Background: Clinical notes contain information on critical patient characteristics, which, if overlooked, could escalate the risk of adverse events as well as miscommunication between the healthcare professional and the patient. This study investigates the feasibility of employing text-mining to extract patient characteristics from Electronic Health Records (EHRs) and compares the effectiveness of text-mining against human intelligence for identifying four patient characteristics: language barrier, living alone, cognitive frailty and non-adherence.

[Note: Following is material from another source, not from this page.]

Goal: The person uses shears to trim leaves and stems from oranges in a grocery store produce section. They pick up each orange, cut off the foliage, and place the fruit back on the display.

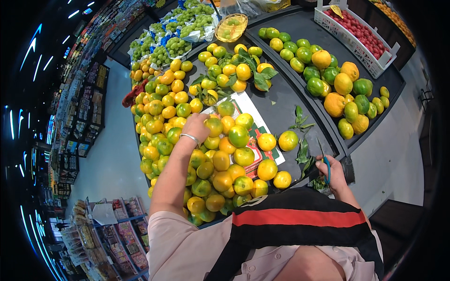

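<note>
My left hand (pixel 196 127), with a silver bangle at the wrist, reaches onto a heap of yellow-green mandarins. Its fingers close over the side of one mandarin (pixel 214 127); the fingertips are partly hidden. In my right hand (pixel 335 175), by the display's front right edge, is a pair of scissors with teal handles (pixel 327 170). The blades point away from me, towards cut green leaves (pixel 303 151) on the dark display surface. A printed cardboard sheet (pixel 262 131) lies partly under the mandarins. Farther back, several mandarins still bear leafy stems (pixel 251 65).
A raised divider (pixel 299 80) separates a second group of green and orange citrus (pixel 342 84) on the right. Green grapes (pixel 190 28), a wicker basket (pixel 231 28) and a white crate of small red fruit (pixel 358 38) stand at the back. Shelves of packets (pixel 123 232) stand left.
</note>
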`<move>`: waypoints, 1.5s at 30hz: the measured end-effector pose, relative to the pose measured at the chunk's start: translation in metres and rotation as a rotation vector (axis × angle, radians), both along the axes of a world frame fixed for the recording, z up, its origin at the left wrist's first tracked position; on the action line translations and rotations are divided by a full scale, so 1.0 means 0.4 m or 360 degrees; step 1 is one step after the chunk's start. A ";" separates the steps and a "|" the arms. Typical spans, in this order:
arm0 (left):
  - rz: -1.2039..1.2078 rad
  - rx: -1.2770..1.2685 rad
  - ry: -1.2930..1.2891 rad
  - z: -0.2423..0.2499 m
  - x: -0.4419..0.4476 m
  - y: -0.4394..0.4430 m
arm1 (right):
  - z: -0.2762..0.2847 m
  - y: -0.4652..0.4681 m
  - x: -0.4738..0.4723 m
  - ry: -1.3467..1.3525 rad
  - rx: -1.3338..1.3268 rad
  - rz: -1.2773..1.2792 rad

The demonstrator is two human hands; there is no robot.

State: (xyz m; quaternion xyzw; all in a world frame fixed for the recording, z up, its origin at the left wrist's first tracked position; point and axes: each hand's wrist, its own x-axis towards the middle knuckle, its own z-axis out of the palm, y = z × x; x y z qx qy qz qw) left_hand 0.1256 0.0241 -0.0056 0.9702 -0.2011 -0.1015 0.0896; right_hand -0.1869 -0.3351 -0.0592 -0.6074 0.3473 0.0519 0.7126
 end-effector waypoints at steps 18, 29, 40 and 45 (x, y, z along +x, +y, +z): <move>0.0368 0.0370 -0.0180 -0.078 0.239 -0.170 | 0.031 0.004 0.017 -0.0043 -0.0020 -0.0117; 0.0425 -0.2537 0.1970 -0.044 -0.170 -0.307 | 0.113 0.061 0.067 -0.0402 -0.0210 0.0244; 0.0425 -0.2860 0.2696 -0.074 -0.416 -0.451 | 0.062 0.042 -0.019 -0.0349 -0.0450 0.0368; 0.0301 -0.2635 0.2623 -0.099 -0.435 -0.452 | 0.043 0.029 -0.037 -0.0357 -0.0500 0.0242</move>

Methods: A manual "golden" standard was created from 1,120 patient files (878 patients) that had unplanned hospital readmissions. Each patient was categorized in one (or multiple) of the four characteristics with supporting clinical notes extracted from their EHRs. For simple terminology, a rule-based (RB) SQL query was used, and for complex terms, Named Entity Recognition (NER) models were used. Model performance was compared to the manual standard. The primary outcomes were recall, specificity, precision, negative predictive value (NPV) and F1-score.

Results: Performance of each patient characteristic was evaluated using a separate train/test dataset. An additional validation dataset was used for the NER models. Within the train/test set, the language barrier RB query achieved a recall of 0.99 (specificity of 0.96). The living alone NER model achieved a recall of 0.86 (specificity of 0.94) on the train/test set and a recall of 0.81 (specificity of 1.00) on the validation set. In that same order, the cognitive frailty model yielded a recall of 0.59 (specificity 0.76) on the train/test set and a recall of 0.73 (specificity 0.96) on the validation set. The NER model for non-adherence achieved a recall of 0.75 (specificity of 0.99) on the train/test set, and a recall of 0.90 (specificity of 0.99) on the validation set. The models showed the tendency to overestimate the presence of patient characteristics such as identifying a family member's language barrier as the patient's.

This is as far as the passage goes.